Some funding support to re-open the centre came from a variety of sources including the Robertson Trust, Moulsdale Foundation, Gannochy Trust, Firstport and the Friends of Loch Lomond and The Trossachs. After that, the centre has quickly become self-sufficient and should be able to continue delivering worthwhile outdoor educational experiences for young people for many years to come.
George Bruce is delighted with the progress made in the first year and is convinced that the new charitable trust he leads is well on the way to ensuring the long term sustainability of Ardroy as one of Scotland’s leading Outdoor Education Centres.
He stresses that they still need support to carry out improvements to the centre and help it realise its full potential, saying: ‘We passionately believed in Ardroy and what it could do to inspire thousands of children and improve their life chances and it has been great to see the centre buzzing again with the laughter and excitement of young children enjoying learning experiences and making new friends.
‘We are grateful for all the support and encouragement we have received from many quarters including parents, other members of the public, various Trusts and advisers, and of course Fife Council, who have given us the chance to enrich thousands of children’s lives in this wonderful part of the National Park.’
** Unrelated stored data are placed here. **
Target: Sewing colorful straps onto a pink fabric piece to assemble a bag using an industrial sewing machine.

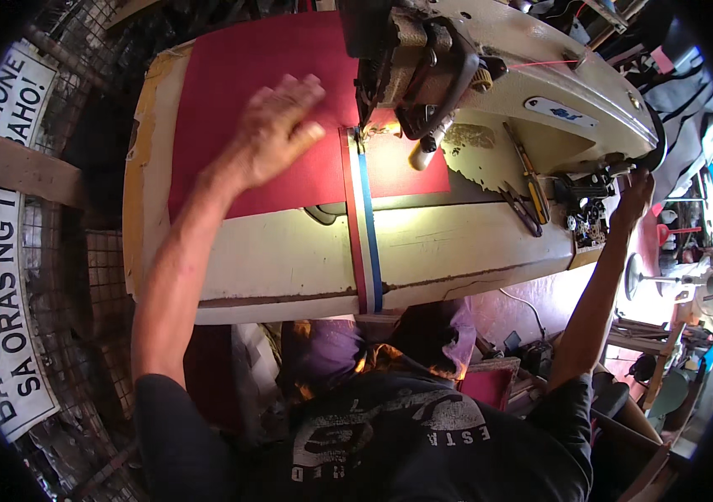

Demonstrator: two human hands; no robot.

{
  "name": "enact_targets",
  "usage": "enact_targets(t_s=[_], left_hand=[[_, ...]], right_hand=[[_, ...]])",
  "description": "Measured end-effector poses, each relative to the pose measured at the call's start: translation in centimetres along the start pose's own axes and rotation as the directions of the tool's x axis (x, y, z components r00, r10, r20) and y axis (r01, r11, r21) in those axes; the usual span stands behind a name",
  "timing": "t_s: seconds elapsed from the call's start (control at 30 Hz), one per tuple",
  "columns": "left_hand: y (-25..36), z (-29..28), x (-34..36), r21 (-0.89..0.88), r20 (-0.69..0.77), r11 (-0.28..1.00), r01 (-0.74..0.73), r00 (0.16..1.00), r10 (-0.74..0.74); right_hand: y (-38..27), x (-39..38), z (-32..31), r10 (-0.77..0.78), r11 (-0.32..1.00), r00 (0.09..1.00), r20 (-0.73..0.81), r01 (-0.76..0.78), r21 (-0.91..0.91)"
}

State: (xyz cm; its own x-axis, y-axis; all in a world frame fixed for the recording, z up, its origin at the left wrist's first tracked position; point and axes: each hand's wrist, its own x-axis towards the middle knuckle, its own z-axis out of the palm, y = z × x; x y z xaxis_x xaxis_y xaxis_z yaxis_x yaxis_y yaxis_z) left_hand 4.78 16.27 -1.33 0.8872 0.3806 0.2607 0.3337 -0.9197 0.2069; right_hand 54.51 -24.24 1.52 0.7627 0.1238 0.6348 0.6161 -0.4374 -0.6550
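While parted, empty left fingers (289, 94) overhang cloth (313, 167), right fingers (641, 181), grip unclear, flank a tray (587, 257) of parts (590, 227).

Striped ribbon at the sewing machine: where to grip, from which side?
Pinch the striped ribbon by its long edges, probably just short of the front edge of the table, coming from the near side. It runs narrow, flat and uncovered there; its far end is crowded by the sewing machine.

1. A white sign (13, 301), left, bears large black capital letters.
2. The person's black shirt (381, 448) carries pale, worn lettering.
3. The sewing machine (532, 42) wears a pale oblong badge (561, 111) with blue marking.
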Motion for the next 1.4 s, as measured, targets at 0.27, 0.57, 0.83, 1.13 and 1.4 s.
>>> enact_targets(t_s=[0.27, 0.57, 0.83, 1.13, 1.4], left_hand=[[0.2, -3.1, -8.7, 0.324, 0.036, 0.920, 0.218, 0.969, -0.243], [14.3, -6.2, -15.4, 0.140, 0.173, 0.982, 0.126, 0.973, -0.150], [10.4, 0.3, -4.4, 0.026, -0.161, 0.999, -0.039, 0.986, 0.042], [8.6, 1.7, -3.3, -0.137, -0.172, 0.977, -0.164, 0.975, 0.140], [9.1, 1.5, -3.1, -0.105, -0.164, 0.984, -0.143, 0.979, 0.124]], right_hand=[[-21.4, -21.9, 2.4, -0.513, 0.846, 0.561, 0.650, 0.461, 0.270], [-25.4, -20.8, 10.3, -0.599, 0.709, 0.290, 0.746, 0.625, 0.327], [-24.3, -17.8, 11.3, -0.819, 0.425, 0.093, 0.567, 0.762, 0.489], [-20.9, -17.9, 6.1, -0.663, 0.676, 0.435, 0.609, 0.697, 0.239], [-12.4, -16.7, 1.4, -0.389, 0.849, 0.887, 0.251, 0.450, -0.275]])
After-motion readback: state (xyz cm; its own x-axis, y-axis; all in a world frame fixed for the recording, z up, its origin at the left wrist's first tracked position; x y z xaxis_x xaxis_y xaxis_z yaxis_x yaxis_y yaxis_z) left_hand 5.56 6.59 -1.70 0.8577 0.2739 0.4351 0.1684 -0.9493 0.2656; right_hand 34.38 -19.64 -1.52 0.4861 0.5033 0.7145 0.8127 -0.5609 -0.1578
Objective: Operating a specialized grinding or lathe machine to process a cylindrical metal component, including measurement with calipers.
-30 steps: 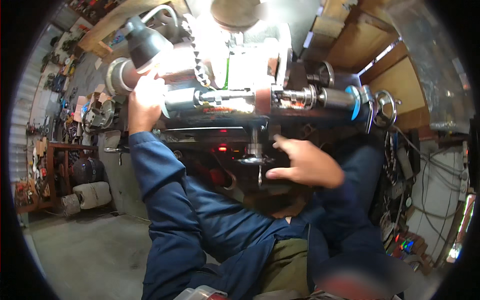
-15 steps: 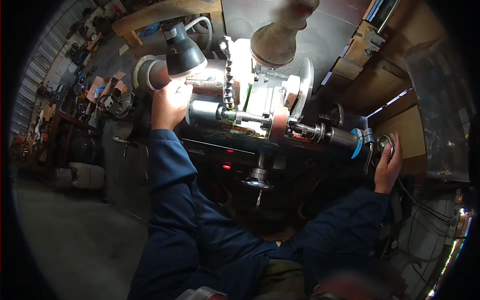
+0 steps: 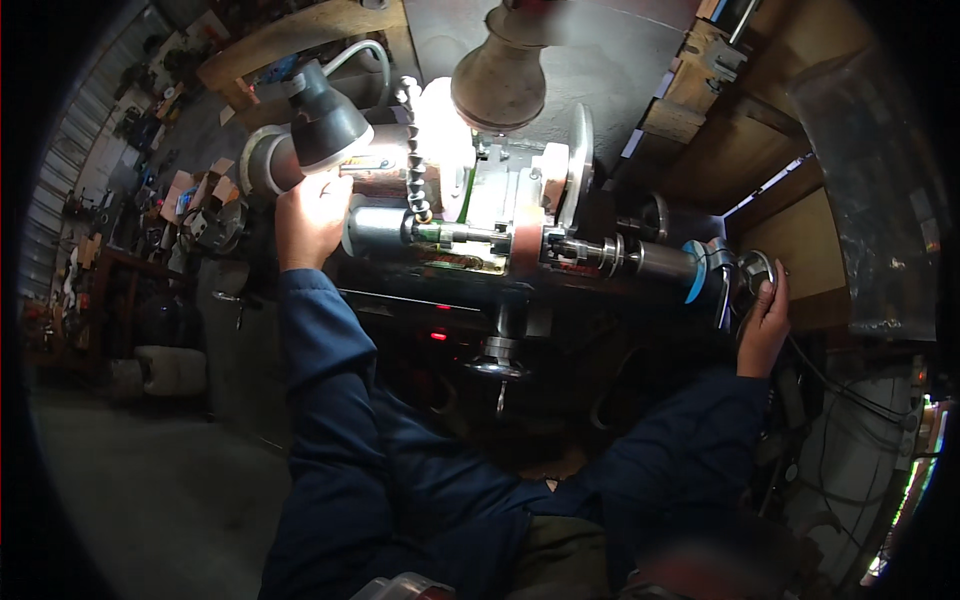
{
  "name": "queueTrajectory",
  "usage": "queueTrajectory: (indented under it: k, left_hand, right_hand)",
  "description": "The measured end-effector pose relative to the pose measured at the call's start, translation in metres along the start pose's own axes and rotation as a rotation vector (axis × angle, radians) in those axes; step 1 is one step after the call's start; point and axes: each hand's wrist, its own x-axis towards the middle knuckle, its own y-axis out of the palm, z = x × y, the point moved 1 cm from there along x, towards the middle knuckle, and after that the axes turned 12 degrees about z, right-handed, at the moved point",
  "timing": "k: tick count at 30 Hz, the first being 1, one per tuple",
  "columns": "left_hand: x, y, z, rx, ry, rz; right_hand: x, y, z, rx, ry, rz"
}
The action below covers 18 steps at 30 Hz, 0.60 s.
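My left hand [image 3: 312,222] is closed beside the dark work lamp [image 3: 328,125], at the left end of a grinding machine; its curled fingertips hide what they hold. My right hand [image 3: 765,322] grips the rim of a metal handwheel [image 3: 752,280] at the machine's right end. Between the dark headstock cylinder [image 3: 380,232] and the steel tailstock barrel [image 3: 665,262] lies a metal shaft [image 3: 470,233]. A reddish-brown block or collar [image 3: 527,240] surrounds or covers part of its middle. The segmented coolant hose [image 3: 413,150] hangs down to the shaft's left end.
Below the machine's front projects another handwheel [image 3: 497,362] with a crank handle. A large pale disc [image 3: 580,165] stands behind the shaft. A beige bell-shaped housing [image 3: 498,85] hangs above. Cables [image 3: 840,385] run down at the right. Cluttered shelves and a white container [image 3: 172,370] are at the left.
The whole view has shifted, so the machine sits farther left in the picture. Both hands stay at their places, and my right hand remains on the handwheel.
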Motion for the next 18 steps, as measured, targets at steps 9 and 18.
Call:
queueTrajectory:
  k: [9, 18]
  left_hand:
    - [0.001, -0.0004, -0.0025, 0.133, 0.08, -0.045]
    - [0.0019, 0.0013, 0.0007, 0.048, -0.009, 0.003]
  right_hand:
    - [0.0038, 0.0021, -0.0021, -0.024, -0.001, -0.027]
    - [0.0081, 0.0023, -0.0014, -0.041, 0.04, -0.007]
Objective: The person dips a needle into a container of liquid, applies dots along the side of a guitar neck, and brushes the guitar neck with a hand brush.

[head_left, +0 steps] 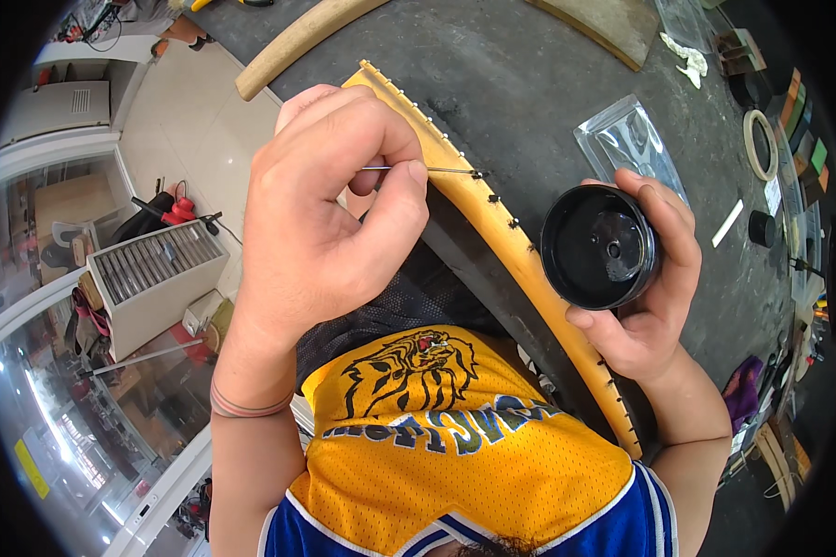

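Observation:
A long, curved yellow wooden strip point(534, 286) lies slantwise before me, studded along one edge with small pegs. The pegs at its far end look pale, while those from the middle to the near end look black. Pinched in my left hand point(339, 190) is a thin metal needle-like tool point(450, 171). Its dark tip meets a blackened peg on the strip's edge. My right hand point(655, 269) grips a shallow round black cup point(563, 278), tilted so that its glossy dark inside shows. Whether the gloss is liquid I cannot tell.
Beyond the cup, a clear plastic bag point(627, 139) rests on the dark tabletop point(502, 84). Curved wooden pieces point(306, 42) lie at the far side. To the right are a tape roll point(760, 146), a white strip point(727, 224) and a small black cap point(762, 228).

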A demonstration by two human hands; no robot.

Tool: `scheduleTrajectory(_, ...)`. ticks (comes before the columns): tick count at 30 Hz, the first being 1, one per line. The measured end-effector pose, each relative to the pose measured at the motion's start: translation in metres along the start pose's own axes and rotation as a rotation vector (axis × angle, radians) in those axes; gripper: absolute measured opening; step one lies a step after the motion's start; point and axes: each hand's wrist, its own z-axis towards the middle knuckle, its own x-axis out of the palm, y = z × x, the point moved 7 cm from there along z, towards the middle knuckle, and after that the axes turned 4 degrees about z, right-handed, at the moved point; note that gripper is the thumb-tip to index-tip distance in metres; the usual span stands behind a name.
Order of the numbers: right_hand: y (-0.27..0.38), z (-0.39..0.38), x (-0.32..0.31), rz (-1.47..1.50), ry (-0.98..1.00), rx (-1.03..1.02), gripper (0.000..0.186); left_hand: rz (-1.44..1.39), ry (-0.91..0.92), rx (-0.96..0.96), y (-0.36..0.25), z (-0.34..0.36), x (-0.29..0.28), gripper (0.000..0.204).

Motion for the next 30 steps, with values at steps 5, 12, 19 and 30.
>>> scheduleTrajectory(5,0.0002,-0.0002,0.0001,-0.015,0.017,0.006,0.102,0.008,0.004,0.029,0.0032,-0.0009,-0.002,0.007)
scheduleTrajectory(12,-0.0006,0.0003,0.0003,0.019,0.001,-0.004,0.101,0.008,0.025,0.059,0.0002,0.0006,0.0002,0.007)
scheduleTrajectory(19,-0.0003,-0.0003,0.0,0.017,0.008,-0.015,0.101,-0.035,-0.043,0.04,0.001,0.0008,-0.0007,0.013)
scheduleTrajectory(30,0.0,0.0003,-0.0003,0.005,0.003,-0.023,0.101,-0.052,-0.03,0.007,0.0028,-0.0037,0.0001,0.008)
Commenting on the Ardroy rescue success story, local MSP Michael Russell says: ‘This has been a truly magnificent and selfless effort by George and his support team and I am very impressed with what the new social enterprise AOEC Trust Ltd has achieved in a very short period of time and I wish them every success in the future.
‘This is a great example of what can be achieved by the voluntary sector with philanthropic support from some of Scotland’s most successful businesses and the public.
‘It also means thousands of young Scots will have the opportunity to develop a better understanding and appreciation of Scotland’s wonderful environment while enjoying what for many will be their first outdoor adventure sports experiences.’